En fin de journée, mardi 9 décembre, les députés voteront d'abord sur le volet "dépenses" du projet de loi, avant de se prononcer sur l'intégralité du texte, en deuxième lecture. C'est la première fois que l'Assemblée nationale doit faire entendre sa voix sur l'intégralité du PLFSS 2026, le temps ayant manqué pour le faire en première lecture. Depuis quelques semaines, plusieurs parlementaires de différents bords politiques évoquent "un chemin", certes "étroit", pour que le PLFSS soit voté. Contrairement au budget de l'Etat, où les divergences semblent, à cette heure, beaucoup trop importantes pour arriver à un compromis.
L'incertitude reste cependant totale sur le résultat du vote de mardi soir. "Ça sera très serré dans un sens comme dans l'autre", a affirmé à Ouest-France, lundi soir, le ministre des Relations avec le Parlement, Laurent Panifous. "Ça va se jouer dans l'épaisseur du trait, confirme un influent conseiller de l'exécutif. Pour le moment, la piste d'atterrissage n'est pas encore balisée, mais il peut se passer encore beaucoup de choses avant le vote." Pour le dire de manière plus triviale, "ça va être chaud", glisse encore un député socialiste à France Télévisions. Et le même d'embrayer : "Ça peut se jouer à deux ou trois voix près. Nous, on aura peut-être deux ou trois abstentions, mais pas plus. Olivier Faure fait ce qu'il faut pour ça."

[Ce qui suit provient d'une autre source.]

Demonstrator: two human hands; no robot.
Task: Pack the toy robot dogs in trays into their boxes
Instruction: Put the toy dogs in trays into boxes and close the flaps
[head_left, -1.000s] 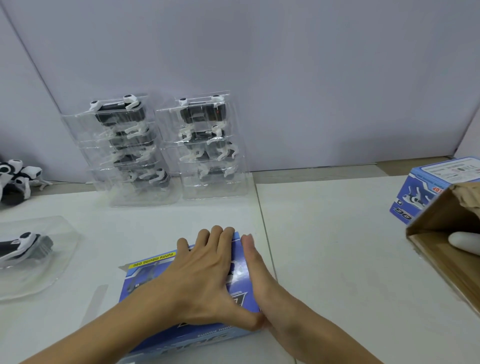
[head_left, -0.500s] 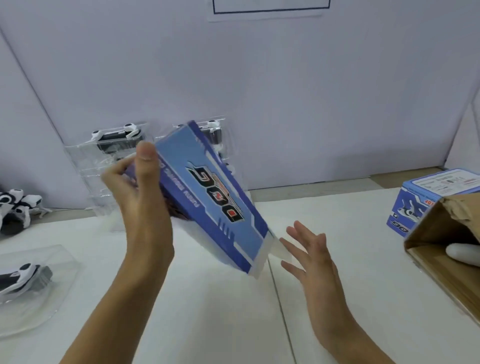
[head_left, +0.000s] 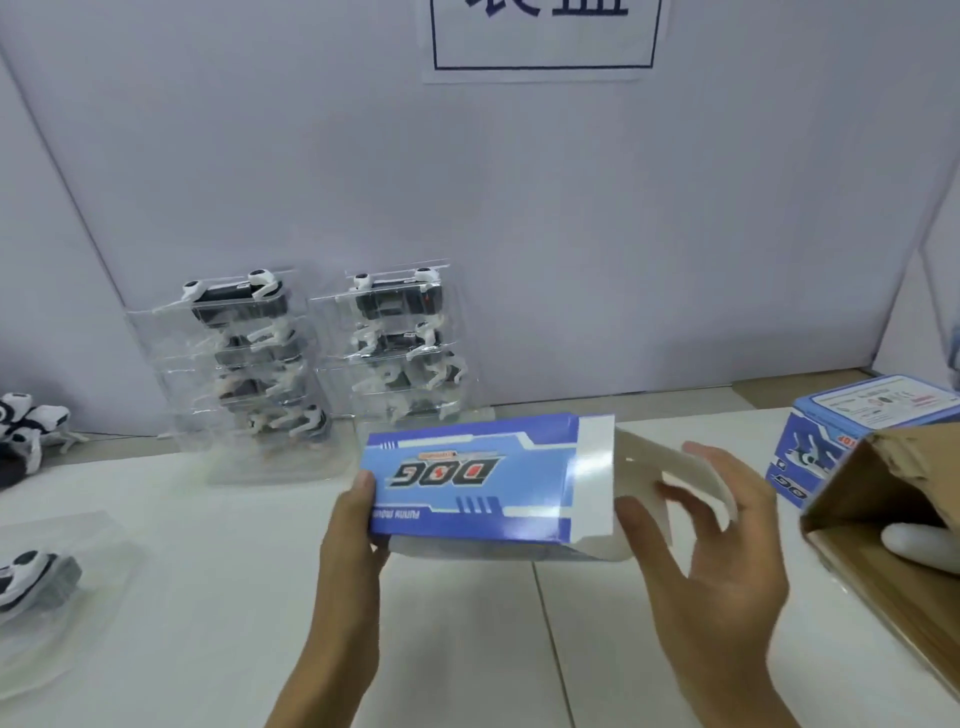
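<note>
Two hands (head_left: 353, 525) (head_left: 711, 545), blue box (head_left: 467, 483), flaps (head_left: 670, 478) open

I hold a blue toy box (head_left: 470, 480) printed "DOG" above the table's near middle, lying flat, its white flaps open on the right. Two stacks of clear trays with robot dogs (head_left: 249, 364) (head_left: 405, 343) stand by the tabletop's far edge.

The person's left hand (head_left: 353, 525) and right hand (head_left: 711, 551) are bare, with no gloves, rings, watch or bracelet in view, and both forearms are uncovered, with no sleeve reaching down to the wrists.
</note>
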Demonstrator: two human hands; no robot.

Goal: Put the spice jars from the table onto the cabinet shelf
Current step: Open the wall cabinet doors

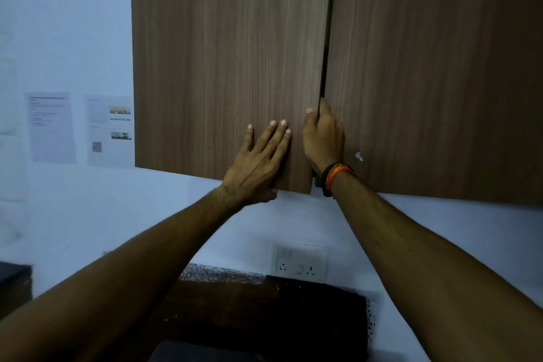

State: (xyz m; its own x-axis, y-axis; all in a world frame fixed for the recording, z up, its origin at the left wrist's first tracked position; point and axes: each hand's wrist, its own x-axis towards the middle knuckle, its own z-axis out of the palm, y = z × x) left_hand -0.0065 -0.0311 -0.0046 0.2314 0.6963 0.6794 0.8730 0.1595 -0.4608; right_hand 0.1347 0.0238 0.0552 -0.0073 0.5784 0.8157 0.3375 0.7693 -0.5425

Le PS en renfort de Sébastien Lecornu
Après avoir donné certains gages au PS, dont la suspension de la réforme des retraites, Sébastien Lecornu peut en effet s'appuyer sur le vote des 69 députés socialistes. "Il y a eu une série d'avancées", a salué sur BFMTV, lundi, le patron du PS, Olivier Faure. "Le Premier ministre (...) s'est montré fiable dans toute la discussion. Je souhaite que nous puissions à notre tour être fiables et faire en sorte que ce budget soit adopté."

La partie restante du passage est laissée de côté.